Sunday, 24 January 2010

The Decade’s 12 Greatest Developments in Payments recently published a listing of the Top 12 developments & trends in the Payments Industry over the last decade.
(There's been a deluge of lists published over the last couple of months, but this one is quite a decent analysis)

Key Excerpts below:

#12 AmEx Goes Global

American Express transformed itself from a largely American go-it-alone card company into a global network with 128 bank partners in 127 countries (based on its 2008 10-k) including the United States. Read the full post here

#11 How the World War on Interchange Fees Transformed the Card Industry

A global war on interchange fees raged during most of the decade and will continue into the next. We'll have to wait until next decade to find out who wins the war. But the war itself has already led to massive ramifications for the card business around the globe.

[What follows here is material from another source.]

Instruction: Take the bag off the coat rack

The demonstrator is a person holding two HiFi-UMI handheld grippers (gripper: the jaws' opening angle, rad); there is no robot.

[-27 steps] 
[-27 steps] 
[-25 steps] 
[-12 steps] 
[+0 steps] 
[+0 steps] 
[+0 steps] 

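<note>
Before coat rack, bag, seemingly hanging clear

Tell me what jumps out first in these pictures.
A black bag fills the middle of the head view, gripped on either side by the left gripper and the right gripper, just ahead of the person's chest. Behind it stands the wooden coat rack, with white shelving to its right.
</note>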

#10 Collateral Damage from the Financial Crisis: Consolidation and Regulation

The CARD Act has transformed the card business in the United States and that's why it is number 10 on my list of the great developments in the card industry in the last decade along with the further consolidation that resulted from the crisis.

#9 Shanghai Surprise

The fact that in a decade China has achieved such rapid growth of the card business and expanded globally is remarkable. As always, China has both opened up a vast new market and unleashed new competitors onto the global scene.

#8 The Mag Stripe Lives On

Some of the greatest developments in the last decade were the failure of massive efforts to displace the humble magstripe card. It is also serves as a reminder that innovations in payments have to make people and merchants significantly better off to gain traction.

#7 How the ACH System in the U.S. is Encouraging Electronic Payments Innovation

A major factor in what you might call the greening of the payments industry has been the growth of the Automated Clearing House (ACH) system for directly debiting and crediting depository accounts.

#6 What Has a Bigger Head and Longer Tail? Card Issuing

Its head has gotten bigger and the tail longer and skinner. I'm not talking about a scary monster but about the distribution of purchasing volume for the credit and debit card issuers in the United States.

#5 Innovation Driven by Prepaid Cards

The use of prepaid cards has exploded during the first decade of this century and they have enabled many types of payment innovation from whipping through transit lines to helping disaster victims to transferring money to mom in Mumbai.

#4 The New Kid on the Block: PayPal

Starting a new payment system is incredibly difficult. Many try, few succeed. MasterCard and Visa did it in the 1960s. No one did it in the 1970s at least in the US. Sears brilliantly did it with Discover in the 1980s. The 1990s was a miss. For this decade the only company that entered the exclusive club of major payment systems was PayPal.

#3 Debit Takes the Plastic Throne in the U.S.

Debit cards helped make prepaid card possible and may lead to significant changes in banking relationships if decoupled debit cards take off. Debit cards have led to an enormous change over the decade in how Americans use plastic.

#2 The Marriage of Mobile and Payments Make the World a Better Place

Mobile illustrates just how this industry can drive progress and really make the world a better place. I also think that it is a harbinger of a revolution that will take place over the next decade.

#1 MasterCard and Visa Go Public

MasterCard and Visa emerged as publicly traded financial powerhouses after four decades of working for associations of banks. Their transformation marks a radical shift from the past and will most likely define the shape of the payment ecosystem for decades to come.